Studio album by Oumou Sangare
- Released: 1993
- Genre: Wassalou
- Labels: World Circuit/Rounder Nonesuch
- Producers: Nick Gold, Massambou Welle Diallo

Oumou Sangare chronology
| Moussoulou (1990) | Ko Sira (1993) | "Worotan" (1996) |

= Ko Sira =

Ko Sira is an album by the Malian wassalou singer Oumou Sangaré, released in 1993. It was originally issued independently as Bi Furu.

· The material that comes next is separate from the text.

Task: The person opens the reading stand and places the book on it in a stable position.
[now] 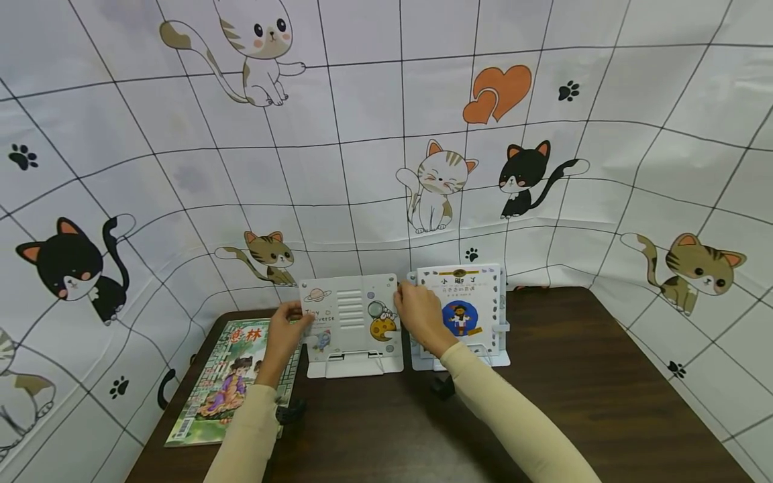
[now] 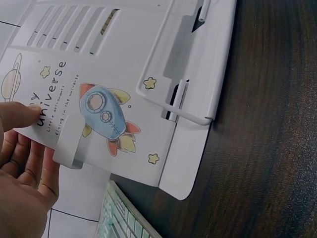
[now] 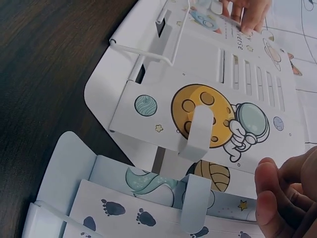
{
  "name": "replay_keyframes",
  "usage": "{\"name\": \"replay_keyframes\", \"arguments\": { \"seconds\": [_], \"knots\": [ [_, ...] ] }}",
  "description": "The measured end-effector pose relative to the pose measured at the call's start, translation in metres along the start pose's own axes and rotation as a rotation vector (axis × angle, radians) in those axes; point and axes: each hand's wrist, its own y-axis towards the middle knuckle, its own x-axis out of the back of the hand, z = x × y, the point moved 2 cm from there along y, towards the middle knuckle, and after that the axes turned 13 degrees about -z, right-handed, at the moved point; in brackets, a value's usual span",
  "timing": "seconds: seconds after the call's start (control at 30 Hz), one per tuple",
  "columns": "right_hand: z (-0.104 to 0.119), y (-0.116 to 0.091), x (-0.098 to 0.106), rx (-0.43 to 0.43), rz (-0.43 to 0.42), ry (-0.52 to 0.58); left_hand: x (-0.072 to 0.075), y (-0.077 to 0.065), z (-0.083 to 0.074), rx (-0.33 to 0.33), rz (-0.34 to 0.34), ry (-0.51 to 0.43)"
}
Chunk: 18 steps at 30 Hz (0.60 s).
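A white book stand (image 1: 353, 318) with space drawings stands upright on the table. My left hand (image 1: 285, 339) pinches its left edge; in the left wrist view the thumb (image 2: 20, 115) lies on the front and the fingers curl behind. My right hand (image 1: 419, 312) is at the stand's upper right edge, its fingers (image 3: 267, 208) curled there, though their hold is partly hidden. Just to the right, a second book stand (image 1: 504, 359) carries a white picture book (image 1: 483, 295), partly covered by my right hand. Page clips (image 3: 199, 131) stick out from both stands.
A colourful magazine (image 1: 223, 402) lies flat on the left of the dark wooden table (image 1: 561, 376). Behind and around the table hangs white cloth (image 1: 362, 168) with cat drawings and grid lines. The two stands are close together, near the back edge.
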Motion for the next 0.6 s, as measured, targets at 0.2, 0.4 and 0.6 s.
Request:
{"name": "replay_keyframes", "arguments": {
  "seconds": [0.2,0.4,0.6],
  "knots": [
    [-0.0002,0.0012,0.0017,-0.006,0.014,0.004,-0.0013,-0.0021,-0.0015,0.002,0.004,-0.010],
    [-0.0004,0.0011,0.0040,-0.015,0.037,0.028,-0.0020,-0.0035,0.0005,0.004,-0.014,-0.004],
    [-0.0020,0.0009,0.0043,-0.017,0.046,0.039,-0.0027,-0.0032,0.0004,0.005,-0.024,-0.004]
  ]
}}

The album was a commercial success in Europe, spending months on the world music charts.

==Production==
Written by Sangare, the album was recorded in Berlin. It was produced by Nick Gold and Massambou Welle Diallo. Like much of Sangare's work, Ko Sira explores feminist themes. The album title translates to "Marriage Today". "Sigi Kuruni" is about the possibility of spousal abuse in a new marriage.

==Critical reception==

The New York Times thought that, "even on her calmest numbers, Ms. Sangare quickens beats and tickles locutions, impatient to cram more sensations into her singing, and her hunger for excitement is infectious ... [her] two-woman chorus adds to her sensuous swing, giving her abrupt interjections the kick of blues shouts." Guitar Player called Sangare "sublime," writing that she "spins her heartbreakingly beautiful melodies over interlocking webs of guitar, electric bass, and indigenous stringed instruments." The Atlanta Journal-Constitution said that "her lovely voice levitates over a pulsing musical hybrid."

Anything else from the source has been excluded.